POULSBO — The 9 to 5 grind isn’t such a drain when your office is the great outdoors and your commute is a short walk from your back porch.

It’s even more fun when your busiest work time is one of the most magical times of year.

At least that’s the feeling that Jones Tree Farm owner Bill Jones gets about his work.

“It’s fun. I don’t have to sit behind a desk and there’s people you see who come up every year you start to look forward to that,” Jones said.

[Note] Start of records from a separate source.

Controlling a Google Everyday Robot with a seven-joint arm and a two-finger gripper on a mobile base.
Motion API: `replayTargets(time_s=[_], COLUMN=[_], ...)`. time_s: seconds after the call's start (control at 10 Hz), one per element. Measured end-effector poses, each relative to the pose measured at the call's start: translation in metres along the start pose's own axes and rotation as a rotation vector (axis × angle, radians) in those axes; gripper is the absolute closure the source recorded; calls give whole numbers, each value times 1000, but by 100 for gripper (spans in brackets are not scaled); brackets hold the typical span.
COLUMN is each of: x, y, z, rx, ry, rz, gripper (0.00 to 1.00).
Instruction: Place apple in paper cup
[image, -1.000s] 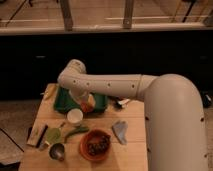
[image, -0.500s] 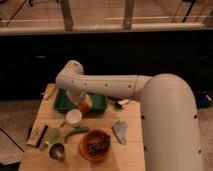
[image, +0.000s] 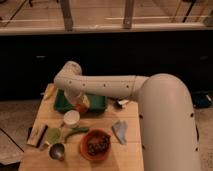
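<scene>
My gripper (image: 81, 102) hangs from the white arm over the front left part of the green tray (image: 97, 103). It is shut on the apple (image: 82, 106), a small orange-red fruit held just above the tray's front edge. The paper cup (image: 71, 118), white and round, stands on the wooden table just below and left of the apple, with its mouth empty. The gripper's fingers are mostly hidden by the wrist and the apple.
An orange bowl (image: 95, 144) with dark contents stands at the front. A green cup (image: 53, 134), a metal cup (image: 57, 151) and a green vegetable (image: 76, 132) lie left of it. A grey-blue cloth (image: 120, 131) lies on the right. A dark flat object (image: 37, 136) lies at the table's left edge.
The gripper with the apple has moved left and down, from over the tray's middle towards the paper cup.
</scene>
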Motion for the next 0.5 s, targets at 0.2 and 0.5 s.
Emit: replayTargets(time_s=[0.2,0.5], x=[1,1], y=[3,1], z=[-6,-15], rx=[4,33], ry=[-3,-12], rz=[5,-6], gripper=[100,100])
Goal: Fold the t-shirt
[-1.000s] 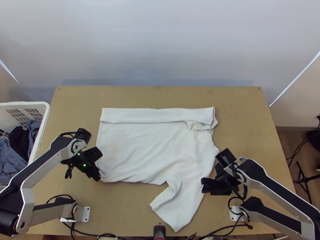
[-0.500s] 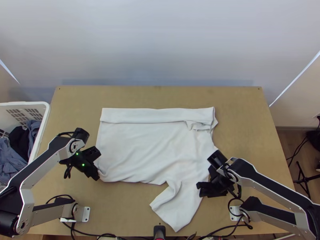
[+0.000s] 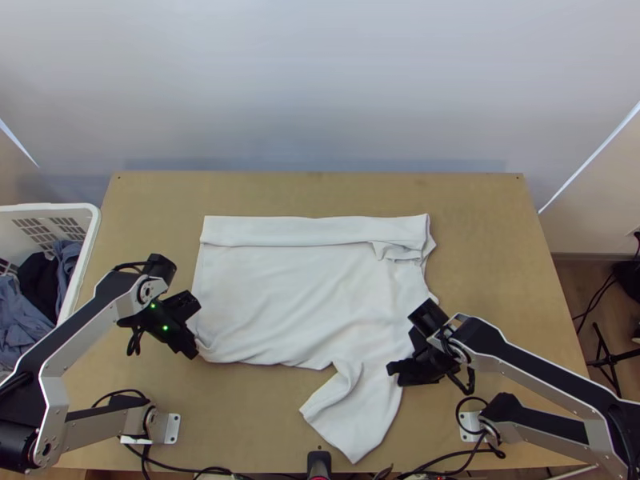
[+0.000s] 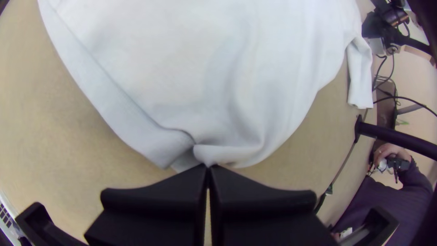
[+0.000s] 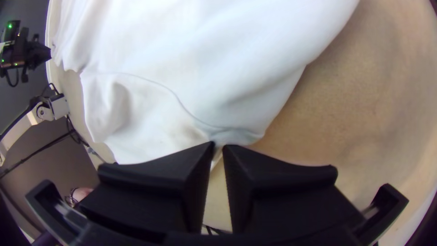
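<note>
The big wooden table (image 3: 512, 280) has lots of wood showing past the far side of the shirt, and at both ends too. The white t-shirt (image 3: 296, 296) lies mostly flat in the middle. I think the job is only a little way done. The long strip (image 3: 312, 230) on the far side is folded over, and there is a small messy bunch (image 3: 400, 251) at its right end. The near side is not folded in, the sleeve (image 3: 352, 424) pokes out, and the shirt is not yet made into a small, neat shape.

The sleeve comes close to the table's near edge, so there is not much room there. Lifting the near side up and over seems safer, as the middle is wide. The white basket (image 3: 92, 240) sits by the table's left edge, so the left arm should not swing out far that way.

The left gripper (image 4: 208, 167) is closed and pinches the shirt's near left corner. The right gripper (image 5: 218, 145) is at the shirt's edge by the sleeve seam, and it looks nearly closed with cloth nipped in its tips, though the dark fingers make that hard to see.
</note>
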Motion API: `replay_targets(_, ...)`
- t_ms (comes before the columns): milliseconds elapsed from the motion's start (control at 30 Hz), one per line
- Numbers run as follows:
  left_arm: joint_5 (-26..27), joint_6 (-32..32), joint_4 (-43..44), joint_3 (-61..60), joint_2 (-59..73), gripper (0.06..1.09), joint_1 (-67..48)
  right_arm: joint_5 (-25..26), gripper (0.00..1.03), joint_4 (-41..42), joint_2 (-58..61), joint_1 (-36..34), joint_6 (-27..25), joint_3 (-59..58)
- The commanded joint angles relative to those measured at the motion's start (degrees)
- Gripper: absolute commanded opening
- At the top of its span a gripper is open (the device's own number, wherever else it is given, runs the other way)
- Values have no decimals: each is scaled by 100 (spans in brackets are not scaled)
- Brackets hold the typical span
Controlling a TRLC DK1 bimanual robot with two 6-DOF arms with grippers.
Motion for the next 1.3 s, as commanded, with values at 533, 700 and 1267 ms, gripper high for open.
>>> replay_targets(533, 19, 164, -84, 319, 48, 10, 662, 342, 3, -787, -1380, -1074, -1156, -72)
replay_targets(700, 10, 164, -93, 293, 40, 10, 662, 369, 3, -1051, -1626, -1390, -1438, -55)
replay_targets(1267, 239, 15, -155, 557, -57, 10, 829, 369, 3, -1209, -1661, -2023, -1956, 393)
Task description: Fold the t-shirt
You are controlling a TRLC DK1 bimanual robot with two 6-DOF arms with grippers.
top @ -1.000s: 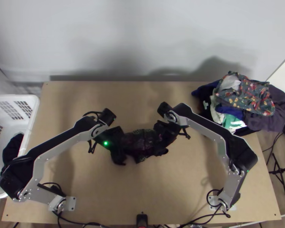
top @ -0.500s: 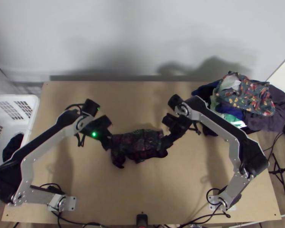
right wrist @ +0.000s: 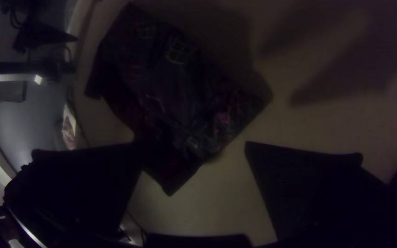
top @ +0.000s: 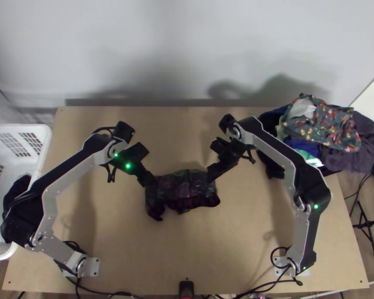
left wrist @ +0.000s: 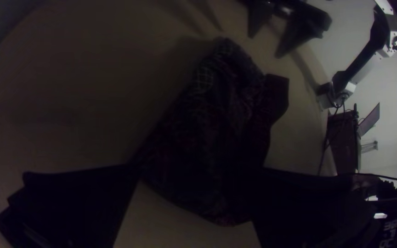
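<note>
A dark patterned t-shirt (top: 182, 190) lies as a small rumpled bundle at mid-table, wider than deep, a dark tail sticking out at its lower left. My left gripper (top: 149, 183) is at the bundle's upper left end, my right gripper (top: 211, 175) at its upper right corner. In the left wrist view the left gripper (left wrist: 196, 170) stands open, with the shirt (left wrist: 207, 133) stretching between and beyond its fingers. The right wrist view has the right gripper (right wrist: 191, 147) wide open, the shirt (right wrist: 175, 92) beyond it and partly behind one finger.
A pile of clothes (top: 321, 129) lies at the table's back right corner. At the left edge stands a white basket (top: 40, 144) with dark cloth (top: 16, 192) in it. A small black device (top: 186, 288) sits at the near edge. Bare wood surrounds the shirt.
Both grippers have drawn back from over the shirt, the left toward the upper left, the right up the picture. More of the bundle is uncovered, and it lies about where it was.
</note>
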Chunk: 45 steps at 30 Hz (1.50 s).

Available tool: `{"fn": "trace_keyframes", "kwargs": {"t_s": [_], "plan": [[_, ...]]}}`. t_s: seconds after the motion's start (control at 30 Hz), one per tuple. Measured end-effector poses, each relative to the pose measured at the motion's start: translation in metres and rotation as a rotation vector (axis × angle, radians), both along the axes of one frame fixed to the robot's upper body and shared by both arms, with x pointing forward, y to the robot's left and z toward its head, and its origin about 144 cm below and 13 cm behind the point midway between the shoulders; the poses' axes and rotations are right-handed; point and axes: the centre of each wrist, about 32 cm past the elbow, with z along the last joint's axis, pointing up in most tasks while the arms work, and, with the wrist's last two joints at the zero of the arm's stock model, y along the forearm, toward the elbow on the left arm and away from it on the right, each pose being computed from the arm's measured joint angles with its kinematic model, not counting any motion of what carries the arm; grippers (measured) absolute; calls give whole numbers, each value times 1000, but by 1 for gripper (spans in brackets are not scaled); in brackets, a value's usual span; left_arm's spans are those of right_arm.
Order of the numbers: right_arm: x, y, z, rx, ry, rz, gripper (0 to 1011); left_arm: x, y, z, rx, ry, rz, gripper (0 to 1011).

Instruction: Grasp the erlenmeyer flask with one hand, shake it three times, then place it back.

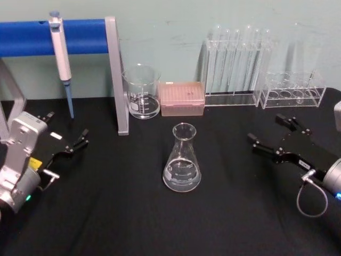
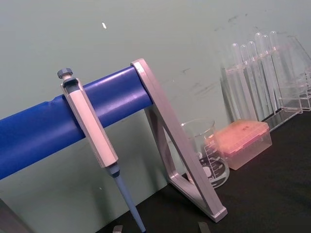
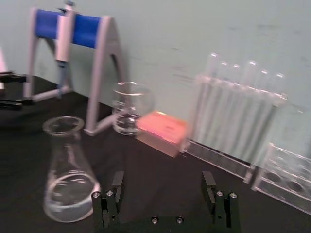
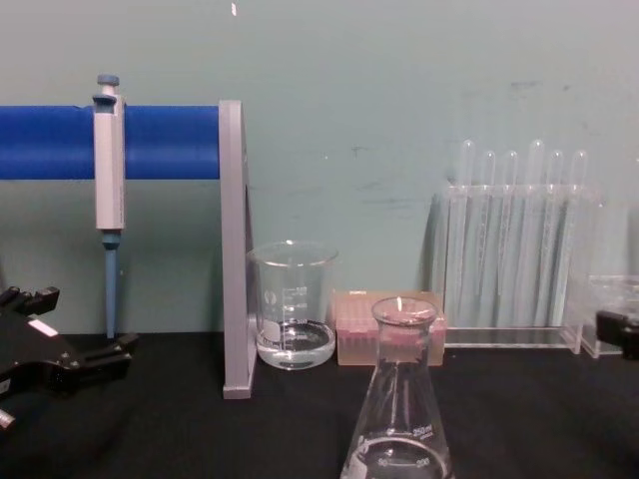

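The erlenmeyer flask (image 1: pixel 182 160) stands upright at the middle of the black table, clear glass with a little liquid in its base. It also shows in the chest view (image 4: pixel 399 419) and the right wrist view (image 3: pixel 68 174). My right gripper (image 1: pixel 265 128) hovers open to the flask's right, well apart from it, and its two fingers (image 3: pixel 118 183) hold nothing. My left gripper (image 1: pixel 74 143) rests open at the table's left side, far from the flask, with nothing in it.
A glass beaker (image 1: pixel 142 92) and a pink tip box (image 1: pixel 182 98) stand behind the flask. A blue-barred pipette stand (image 1: pixel 116 74) with a hanging pipette (image 1: pixel 62 58) is at the back left. Test tube racks (image 1: pixel 237 69) line the back right.
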Motion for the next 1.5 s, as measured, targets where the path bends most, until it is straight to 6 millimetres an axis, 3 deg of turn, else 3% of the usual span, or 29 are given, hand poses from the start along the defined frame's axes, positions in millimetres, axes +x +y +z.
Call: {"fn": "trace_keyframes", "kwargs": {"t_s": [0.63, 1.5], "plan": [[17, 17, 0, 18, 15, 303, 1000, 0, 0, 0, 0, 0, 0, 1001], [55, 42, -15, 36, 62, 443, 1000, 0, 0, 0, 0, 0, 0, 1001]]}}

The Jones family’s 21-year-old operation is officially open for business offering u-cut trees, wreaths, garlands and even a bit of Christmas spirit. Last year, the Sawdust Hill farm sold about 2,000 trees and is expected to do just as brisk of business this coming season. And part of the reason for that success is that the tree farm has become such a family tradition — both for the Jones family and for the families who come from far and wide to cut their own tree.

“I have people who were getting knocked down by my dogs out here when they were kids and now they’re bringing their kids,” Jones said.

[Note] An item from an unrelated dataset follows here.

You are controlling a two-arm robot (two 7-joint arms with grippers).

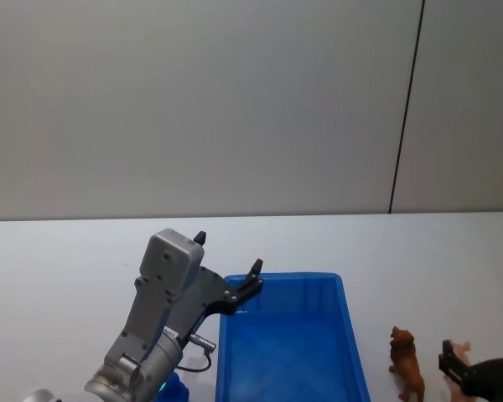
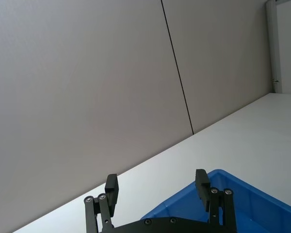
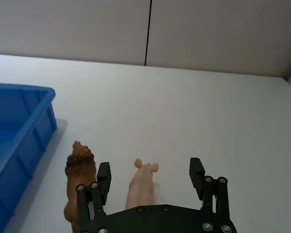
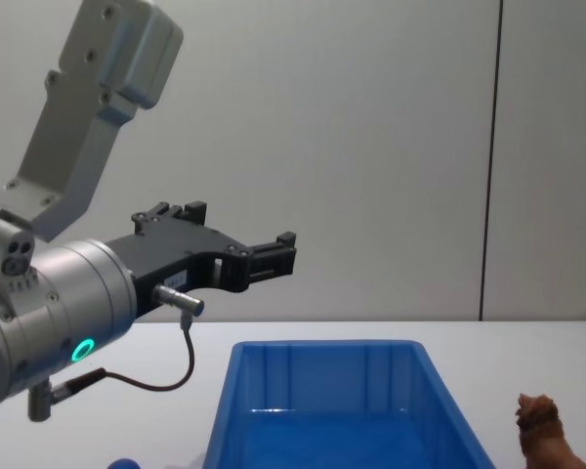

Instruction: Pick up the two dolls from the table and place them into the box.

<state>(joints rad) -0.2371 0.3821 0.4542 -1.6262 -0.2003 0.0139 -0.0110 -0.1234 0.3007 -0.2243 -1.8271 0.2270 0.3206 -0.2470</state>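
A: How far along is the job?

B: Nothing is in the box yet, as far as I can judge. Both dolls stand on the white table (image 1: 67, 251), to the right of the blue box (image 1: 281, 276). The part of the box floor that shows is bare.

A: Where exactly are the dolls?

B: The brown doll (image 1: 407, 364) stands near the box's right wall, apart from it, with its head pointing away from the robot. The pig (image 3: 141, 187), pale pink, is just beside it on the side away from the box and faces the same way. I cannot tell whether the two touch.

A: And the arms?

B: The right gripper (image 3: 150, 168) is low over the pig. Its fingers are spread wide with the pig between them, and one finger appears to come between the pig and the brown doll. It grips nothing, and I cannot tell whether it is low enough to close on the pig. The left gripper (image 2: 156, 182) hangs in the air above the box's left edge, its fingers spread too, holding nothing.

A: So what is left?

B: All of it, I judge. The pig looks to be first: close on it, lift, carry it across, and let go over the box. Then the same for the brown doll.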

Jones Tree Farm features a large array of noble fir, Douglas fir, grand fir, shasta and a few smaller white firs. And while the Sawdust Hill farm is the only place to u-cut Jones trees, it isn’t the only place the Jones family’s hard work can be seen. Alpine Trees wholesales about 40 acres of trees from Jones’ property each year, which are sold at tree lots across the state.

At the Poulsbo location Douglas fir are sheared by machine while the rest are sheared by hand. Nobles receive a limited shearing for a more natural look. Jones said careful pruning can make all the difference in a good Christmas tree.

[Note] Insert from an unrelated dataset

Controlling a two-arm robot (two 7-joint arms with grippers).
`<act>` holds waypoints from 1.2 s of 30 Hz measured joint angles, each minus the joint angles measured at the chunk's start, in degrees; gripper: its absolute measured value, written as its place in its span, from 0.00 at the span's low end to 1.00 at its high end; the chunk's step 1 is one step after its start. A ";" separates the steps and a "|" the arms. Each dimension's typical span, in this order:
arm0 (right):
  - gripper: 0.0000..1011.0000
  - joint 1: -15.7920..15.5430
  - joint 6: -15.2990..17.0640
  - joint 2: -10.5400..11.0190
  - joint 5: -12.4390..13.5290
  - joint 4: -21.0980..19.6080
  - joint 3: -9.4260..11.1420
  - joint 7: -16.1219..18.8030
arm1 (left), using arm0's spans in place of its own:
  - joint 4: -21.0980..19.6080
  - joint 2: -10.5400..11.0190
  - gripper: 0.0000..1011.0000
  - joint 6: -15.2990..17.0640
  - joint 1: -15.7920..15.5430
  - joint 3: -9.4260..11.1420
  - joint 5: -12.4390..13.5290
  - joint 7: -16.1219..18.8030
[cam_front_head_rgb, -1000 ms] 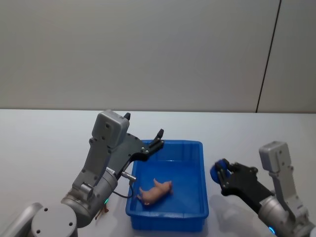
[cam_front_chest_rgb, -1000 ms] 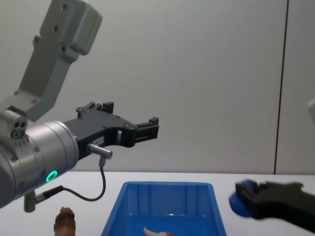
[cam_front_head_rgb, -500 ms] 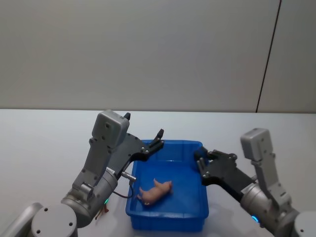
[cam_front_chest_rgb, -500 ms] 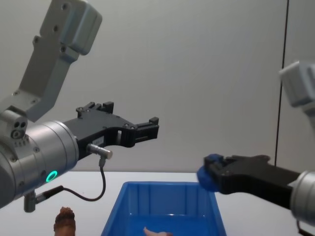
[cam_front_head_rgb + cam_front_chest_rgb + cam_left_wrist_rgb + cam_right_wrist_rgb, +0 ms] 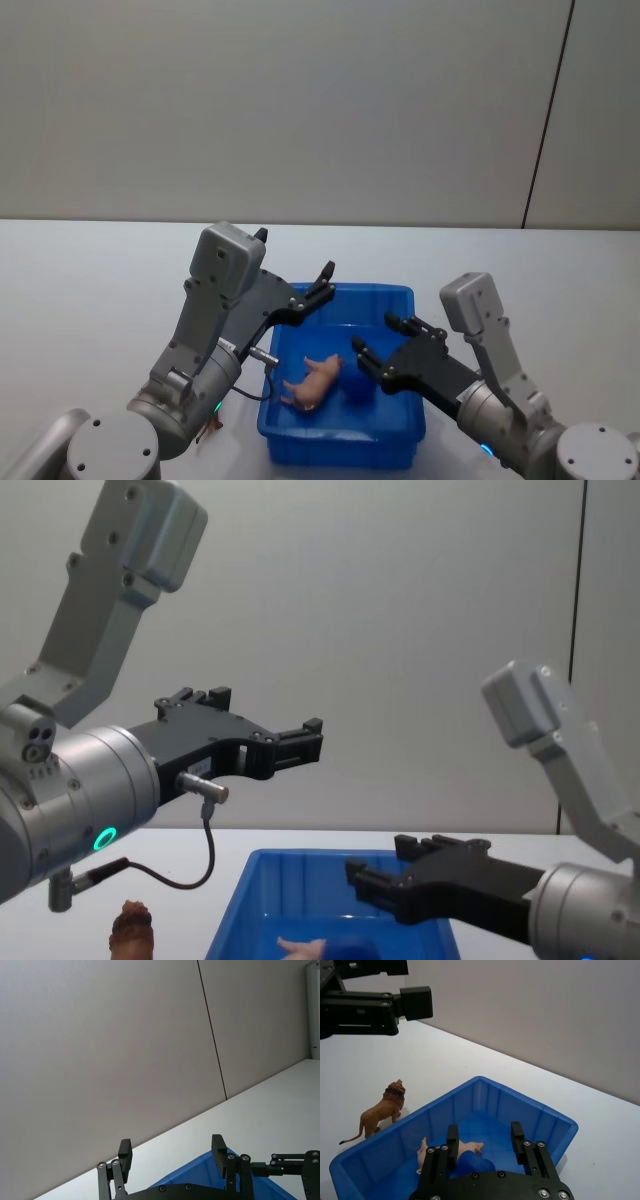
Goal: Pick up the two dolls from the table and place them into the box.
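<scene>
Swinging in from the right side of the table, the right gripper (image 5: 375, 337) now hangs over the blue bin (image 5: 340, 445). The dark blue lump (image 5: 360, 386) it was carrying a moment ago has left its fingers and lies inside.

At the near left, a reddish-brown lion figurine (image 5: 382, 1110) stands upright on the white table (image 5: 100, 300), just beside the bin's left wall and outside it. Above and behind it, the left gripper (image 5: 171, 1147) hovers high over the bin's far left corner where it was before, with its fingers spread and nothing between them.

On the bin floor lies the pale pink animal doll (image 5: 315, 380), on its side. The blue lump sits right against it (I cannot tell whether the two are joined). The right gripper's fingers stand apart above them, holding nothing.

So I judge the right arm's drop done, with the lion the one doll left out. Fetching it looks like work for the left arm. That gripper would have to come back toward the near left, sink beside the bin wall without knocking it, and close across the lion's body, not its thin legs.
</scene>
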 joint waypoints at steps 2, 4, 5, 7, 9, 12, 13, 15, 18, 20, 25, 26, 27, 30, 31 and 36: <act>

“The less a tree is pruned, the longer it lasts,” Jones explained.

The farm supplies hand saws, a baler and even a wagon to help pick up a family’s tree from the acres of planted forest land. Jones said he and his family members who staff the farm will even help point customers in the right direction for the type of tree they want.

“But you’re always prepared to be surprised with what they come back with,” Jones said with a laugh.

Trees are priced by the foot regardless of type, except for a couple of the largest noble firs, which run a little higher. Jones said nobles tend to very popular, but you won’t find one in this tree grower’s family room.

“My favorite is a natural growing Douglas fir. A grand fir looks really close to that but is more fragrant,” Jones commented. “Any tree you don’t have to break your back to put it up is good.”

For those who aren’t yet ready to put up their Christmas tree, Jones also offers tagging where a family can come pick out the perfect tree, reserve it with a tag and then cut it down another time. Some families even bring decorations to personalize their tagged tree before getting it home.

“Then they can come back on a really nice day and cut their tree, rather than in the rain,” Jones explained.

Throughout this holiday season, Jones Tree farm will be hosting a number of events. This year’s lineup includes:

• 11 a.m. to 4 p.m. Nov. 28-30 — Local Hands sale by Kitsap farmers and crafters, J’aimes les Crepes of Kingston will be making crepes

•11 a.m. to 4 p.m. Dec. 13-14 — Kid Days with Santa, children’s crafts and small wreath decorating

•Noon to 4 p.m. Nov. 28 and weekends from Nov. 29 to Dec. 21 — Horse drawn wagon

•9 a.m. to 5 p.m. Nov. 29 to Dec. 23 — Tractor trailer rides

The farm is also a Toys for Tots collection site.